I’ve now been on the program for 9 weeks and I look and feel better than I have for years!! I’m not just losing weight, I’m gaining me back. I guess we never know just how bad something was until you learn something good.
I’ve always had good self esteem but now it’s great!! I can fit into my clothes, walk a flight of stairs and not get winded, stay up all day without a nap and have a piece of mind!
Another big reason I love optifast is the support you get…my doctor and her staff are incredible! You really receive personal attention and support! (If your in Colorado check them out..you won’t regret it!!!) Dr. Angela Tran
I was also wondering why optifast doesn’t advertise like Jenny Craig or weight watchers and then I realized…they don’t have to. The people and the products speak for themselves!!
I still have plenty of time left to be on it and I’m looking forward to it…at first it was sooo hard and I didn’t think I could do it, but as I watch my body fat, blood sugar, cholesterol, blood pressure and weight go down I know I can do it…I mean dang I’m already off insulin and that was in the first month!

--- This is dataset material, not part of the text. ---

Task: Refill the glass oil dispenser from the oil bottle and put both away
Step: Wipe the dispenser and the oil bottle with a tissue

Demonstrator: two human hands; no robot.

So I’m actually writing this for me…so when those days come around where it seems like everything is going wrong and I want to give up…I can look back at this blog and remember how good I felt.
Just me being silly lol..
Tonight I volunteered at my girls school….can you guess what I did?? The freaking bake sale lol!! I think I did pretty good in sales for them..I did eat 2 peanut butter cookies and guess what..I didn’t feel bad. Sometimes you have to give in to a craving….everyone who knows me knows just how much I love peanut butter cookies 🙂 so just eating 2 was good for me.
As a matter of fact that was great for me considering the day I had…but anyway I sat next to a beautiful grandmother who is 70 years old and going to college!! She was so sweet & funny…she asks me what my iPad is and then tells me she has a smart phone & no idea how to use it lol! She just lost a child and was there to support her grand children…it was such a pleasure to meet her and talk to her.
She really helped me to see that we can do whatever we put our minds too…I mean dang, here she is at 70, working & going to school & taking care of family… She really helped me to put things in perspective. I was considering stopping my weight loss program because I keep having these “cravings” and I started to feel like what’s the point…but I know I was just trying to punk out (as the kids would say lol).
I go to the clinic tomorrow and for once I’m not nervous about the scale or the two cookies…I’m going to continue on this journey and be successful!! I thank those who sent me such up building messages & my 2 friends who actually listed their animal 🙂 I am going to keep my head up and keep doing me…no more worrying about the fun suckers!!
(I included a picture of my new friend because she inspired me soo!)